First, the accuracy of numerical integration can be further improved by decreasing the time step used. For example, instead of calculating change over an entire second of time (or a minute, or whatever), you can run the computations using a time step of 0.1 or even less. This is very easy to do with Euler’s method, and even RK2, although higher order Runge-Kutta integration requires deriving special formulas for variable time steps. Reducing the time step is not elegant, but it can give increased accuracy without adding extra code.

Second, if you want to compare the accuracy of Euler’s method and RK integration, you should be aware that the system of equations in Peter’s spreadsheet has an exact solution.

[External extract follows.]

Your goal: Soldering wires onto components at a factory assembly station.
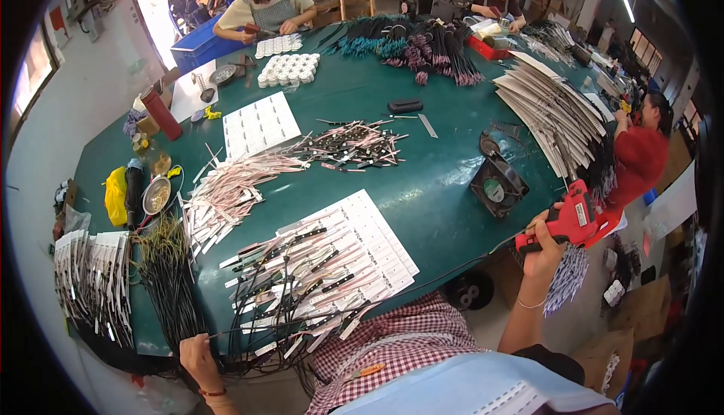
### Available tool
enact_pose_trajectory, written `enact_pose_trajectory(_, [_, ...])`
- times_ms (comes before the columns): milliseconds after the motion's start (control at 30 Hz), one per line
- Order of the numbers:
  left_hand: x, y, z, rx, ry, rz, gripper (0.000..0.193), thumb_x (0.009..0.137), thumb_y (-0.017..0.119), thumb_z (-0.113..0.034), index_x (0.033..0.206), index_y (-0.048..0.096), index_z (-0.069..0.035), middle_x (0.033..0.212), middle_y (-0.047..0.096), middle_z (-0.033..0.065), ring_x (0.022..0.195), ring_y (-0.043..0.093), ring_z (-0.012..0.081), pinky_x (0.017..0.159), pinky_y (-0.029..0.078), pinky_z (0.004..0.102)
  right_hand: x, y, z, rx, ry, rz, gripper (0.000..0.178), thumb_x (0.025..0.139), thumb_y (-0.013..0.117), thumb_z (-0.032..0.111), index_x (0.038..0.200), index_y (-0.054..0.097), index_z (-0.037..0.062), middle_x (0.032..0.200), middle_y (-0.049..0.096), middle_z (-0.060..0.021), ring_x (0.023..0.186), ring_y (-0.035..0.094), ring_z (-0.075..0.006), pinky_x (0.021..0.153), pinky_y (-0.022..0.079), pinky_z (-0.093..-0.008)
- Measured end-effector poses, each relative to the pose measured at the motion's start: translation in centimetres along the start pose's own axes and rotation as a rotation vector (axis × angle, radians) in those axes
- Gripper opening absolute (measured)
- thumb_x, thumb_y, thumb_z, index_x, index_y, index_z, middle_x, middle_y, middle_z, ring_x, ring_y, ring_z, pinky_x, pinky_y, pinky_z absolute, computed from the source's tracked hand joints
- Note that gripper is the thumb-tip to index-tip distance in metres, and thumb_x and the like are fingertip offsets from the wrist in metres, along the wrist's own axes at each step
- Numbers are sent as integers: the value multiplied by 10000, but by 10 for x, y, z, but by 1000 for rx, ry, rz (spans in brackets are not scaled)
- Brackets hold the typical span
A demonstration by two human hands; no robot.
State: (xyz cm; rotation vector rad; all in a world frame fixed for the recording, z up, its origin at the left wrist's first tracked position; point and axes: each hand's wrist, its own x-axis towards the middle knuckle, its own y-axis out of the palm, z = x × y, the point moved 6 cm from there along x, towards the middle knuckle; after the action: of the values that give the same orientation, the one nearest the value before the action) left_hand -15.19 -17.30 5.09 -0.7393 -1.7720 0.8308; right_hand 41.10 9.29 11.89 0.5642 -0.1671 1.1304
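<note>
My right hand (544, 253) is wrapped round the handle of a red gun-shaped tool (571, 219) with a long thin tip, held up off the table's right edge. From the tool a thin black cord (422, 285) runs across the front of the table to my left hand (197, 358), whose closed fingers appear to pinch it. Beside that hand lies a bundle of black wires (170, 287) with yellowish ends. Between my hands, light strips with black wires (302, 275) lie across white printed sheets (377, 241).
Loose pink-and-white strips (226, 192) spread over the green table (422, 181). A black fan (498, 185) stands near the right edge, a red cylinder (161, 113) at the left. White strips (539, 106) fan out at the right. Several people work around the table.
</note>
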Motion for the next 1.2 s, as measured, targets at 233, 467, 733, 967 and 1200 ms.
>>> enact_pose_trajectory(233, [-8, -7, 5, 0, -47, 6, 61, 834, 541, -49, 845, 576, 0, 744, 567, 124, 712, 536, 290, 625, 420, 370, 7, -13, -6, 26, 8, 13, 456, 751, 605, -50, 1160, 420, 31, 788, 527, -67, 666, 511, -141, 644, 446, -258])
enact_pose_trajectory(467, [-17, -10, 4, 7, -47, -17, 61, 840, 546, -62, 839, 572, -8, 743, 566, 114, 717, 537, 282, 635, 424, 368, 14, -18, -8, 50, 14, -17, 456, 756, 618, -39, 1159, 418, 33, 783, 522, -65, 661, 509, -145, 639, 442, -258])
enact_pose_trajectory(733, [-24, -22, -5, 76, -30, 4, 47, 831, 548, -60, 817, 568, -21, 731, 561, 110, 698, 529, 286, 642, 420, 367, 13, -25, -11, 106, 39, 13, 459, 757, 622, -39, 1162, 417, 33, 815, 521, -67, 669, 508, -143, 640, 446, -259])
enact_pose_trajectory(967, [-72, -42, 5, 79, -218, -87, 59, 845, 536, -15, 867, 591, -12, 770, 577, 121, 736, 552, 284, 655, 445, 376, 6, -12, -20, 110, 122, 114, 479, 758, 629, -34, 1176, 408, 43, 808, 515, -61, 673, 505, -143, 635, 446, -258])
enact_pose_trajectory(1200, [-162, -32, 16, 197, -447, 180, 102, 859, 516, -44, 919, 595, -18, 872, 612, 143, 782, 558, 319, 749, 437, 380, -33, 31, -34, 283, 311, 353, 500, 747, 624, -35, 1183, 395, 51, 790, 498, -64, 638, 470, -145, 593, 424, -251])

The radial acceleration due to gravity without factoring in drag is:

ar = - G M / r²

The relationship between acceleration, velocity and position is that acceleration is the first order time derivative of velocity, which is the first order time derivative of position, making acceleration the second order time derivative of position.

r = r
vr = r’
ar = v’ = r’’

You can substitute this relation back into the formula for ar to make it a second order differential equation:

r’’ + G M / r² = 0

Now, the formula Peter used for acceleration had an extra term to account for drag:

r’’ + G M / r² + k (r’)² exp ( (RE – r) / hs ) = 0

If you let z = k hs² exp ( (RE – r) / hs ), then the extra term in Peter’s acceleration equation is just z’’. Substitute that back in, and you get:

r’’ + z’’ + G M / r² = 0

If you let u = r + z, then this can be further simplified to:

u’’ + G M / r² = 0

which is an equation of the same form as the equation for gravitational acceleration without drag, and you can solve it for u’ exactly as you would solve the dragless equation for r’.

If you substitute r and z back in, you can then use the relationship F = d/dr (Potential Energy) to solve the resulting equation for r’.

v = 2 G M ( 1 / r – 1 / ro ) / (1 – z / h )

and the time for the descent is then just the integral of dt = dr / v (which I didn’t bother to do… :oops: ).

Not every system of interest is lucky enough to have an exact equation. People don’t go through all the work of coding RK4 routines and tweaking time steps just because they’re too lazy to do the math. But it’s interesting to have an exact solution for comparison from time to time.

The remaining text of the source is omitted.